◆ **SUPPLIED INFORMATION**
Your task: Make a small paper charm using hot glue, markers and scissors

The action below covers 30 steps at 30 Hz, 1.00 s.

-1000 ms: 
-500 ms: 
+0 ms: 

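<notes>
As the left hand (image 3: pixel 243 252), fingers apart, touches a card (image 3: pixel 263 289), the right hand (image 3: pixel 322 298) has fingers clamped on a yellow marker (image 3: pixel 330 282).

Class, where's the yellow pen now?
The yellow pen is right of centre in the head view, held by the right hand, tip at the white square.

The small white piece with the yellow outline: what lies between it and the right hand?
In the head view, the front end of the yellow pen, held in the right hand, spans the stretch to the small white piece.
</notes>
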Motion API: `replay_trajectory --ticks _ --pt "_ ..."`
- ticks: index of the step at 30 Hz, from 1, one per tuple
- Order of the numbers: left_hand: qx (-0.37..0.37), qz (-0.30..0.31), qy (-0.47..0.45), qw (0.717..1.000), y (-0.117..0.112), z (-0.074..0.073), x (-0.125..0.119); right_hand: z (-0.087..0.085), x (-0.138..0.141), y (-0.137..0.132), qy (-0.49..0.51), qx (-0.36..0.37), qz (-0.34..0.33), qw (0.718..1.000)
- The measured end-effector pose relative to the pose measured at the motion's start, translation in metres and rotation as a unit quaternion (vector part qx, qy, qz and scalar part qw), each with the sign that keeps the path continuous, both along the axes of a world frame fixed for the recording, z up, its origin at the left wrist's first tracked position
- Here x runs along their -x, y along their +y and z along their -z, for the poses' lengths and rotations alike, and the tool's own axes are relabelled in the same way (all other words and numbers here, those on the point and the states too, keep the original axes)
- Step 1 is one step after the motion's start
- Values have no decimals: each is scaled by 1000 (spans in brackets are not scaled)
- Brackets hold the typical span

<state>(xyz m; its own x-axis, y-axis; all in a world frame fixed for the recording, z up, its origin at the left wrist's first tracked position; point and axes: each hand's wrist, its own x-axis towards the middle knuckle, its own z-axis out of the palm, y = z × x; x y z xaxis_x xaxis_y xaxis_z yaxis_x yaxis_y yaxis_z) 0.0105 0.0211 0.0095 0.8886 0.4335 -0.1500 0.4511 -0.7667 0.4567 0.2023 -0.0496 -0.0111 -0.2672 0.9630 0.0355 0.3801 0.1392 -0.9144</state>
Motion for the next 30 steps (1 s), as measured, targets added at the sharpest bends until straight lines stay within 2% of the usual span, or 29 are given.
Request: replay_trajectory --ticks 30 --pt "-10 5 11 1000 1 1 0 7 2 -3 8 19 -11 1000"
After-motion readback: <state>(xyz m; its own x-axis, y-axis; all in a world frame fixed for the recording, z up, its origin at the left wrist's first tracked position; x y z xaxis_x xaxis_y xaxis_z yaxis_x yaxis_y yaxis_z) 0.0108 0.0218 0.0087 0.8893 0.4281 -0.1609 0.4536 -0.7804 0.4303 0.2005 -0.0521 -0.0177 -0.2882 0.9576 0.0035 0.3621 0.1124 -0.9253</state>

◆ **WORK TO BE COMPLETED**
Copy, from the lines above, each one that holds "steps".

◆ **ANSWER**
The action below covers 30 steps at 30 Hz, 1.00 s.
Motion for the next 30 steps (1 s), as measured, targets added at the sharpest bends until straight lines stay within 2% of the usual span, or 29 are given.

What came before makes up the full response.